Received 2012 November 22; Revised 2012 December 26; Accepted 2012 December 29.



This study aimed to explore the barriers to and factors facilitating the operation of patient safety incident reporting systems.


A qualitative study that used a methodological triangulation method was conducted. Participants were those who were involved in or responsible for managing incident reporting at hospitals, and they were recruited via a snowballing sampling method. Data were collected via interviews or emails from 42 nurses at 42 general hospitals. A qualitative content analysis was performed to derive the major themes related to barriers to and factors facilitating incident reporting.

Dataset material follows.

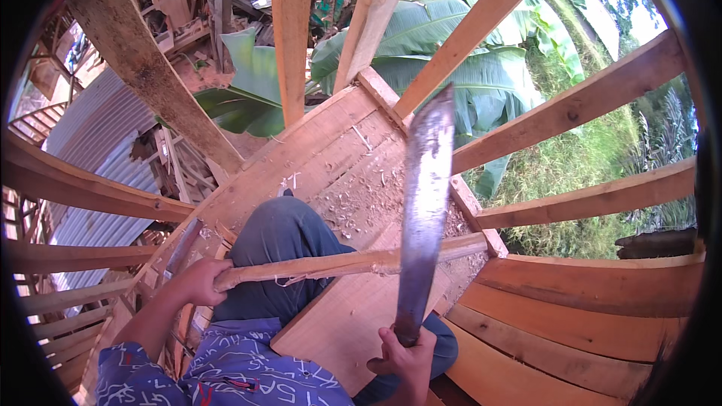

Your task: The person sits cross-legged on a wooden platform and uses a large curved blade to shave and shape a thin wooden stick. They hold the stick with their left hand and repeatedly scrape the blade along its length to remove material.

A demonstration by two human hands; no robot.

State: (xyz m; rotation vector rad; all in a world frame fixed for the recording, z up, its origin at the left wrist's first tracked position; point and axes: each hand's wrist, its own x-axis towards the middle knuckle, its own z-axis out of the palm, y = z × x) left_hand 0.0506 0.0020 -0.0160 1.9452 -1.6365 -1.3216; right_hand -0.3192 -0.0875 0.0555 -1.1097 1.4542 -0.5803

Participants suggested 96 barriers to incident reporting in their hospitals at the organizational and individual levels. Low reporting rates, especially for near misses, were the most commonly reported issue, followed by poorly designed incident reporting systems and a lack of adequate patient safety leadership by mid-level managers. To resolve and overcome these barriers, 104 recommendations were suggested. The high-priority recommendations included introducing reward systems; improving incident reporting systems, by for instance implementing a variety of reporting channels and ensuring reporter anonymity; and creating a strong safety culture.


The barriers to and factors facilitating incident reporting include various organizational and individual factors. As an important way to address these challenging issues and to improve the incident reporting systems in hospitals, we suggest several feasible methods of doing so.

I. Introduction

Continued attention to patient safety has been paid since the U.S. Institute of Medicine reported that a substantial number of patients have died each year due to medical errors [1]. Thereafter, health care organizations have made consistent efforts to ensure patient safety. Incident reporting in health care is considered a way to monitor, prevent, and reduce the occurrence of patient safety events. Although mandatory patient safety incident reporting systems have been introduced at the regional or national levels [2-4], most incident reporting systems in hospitals depend on voluntary reports by staff. Thus, one of the main issues in the operation of incident reporting systems is how to facilitate staff members' reporting of incidents, including near misses [5].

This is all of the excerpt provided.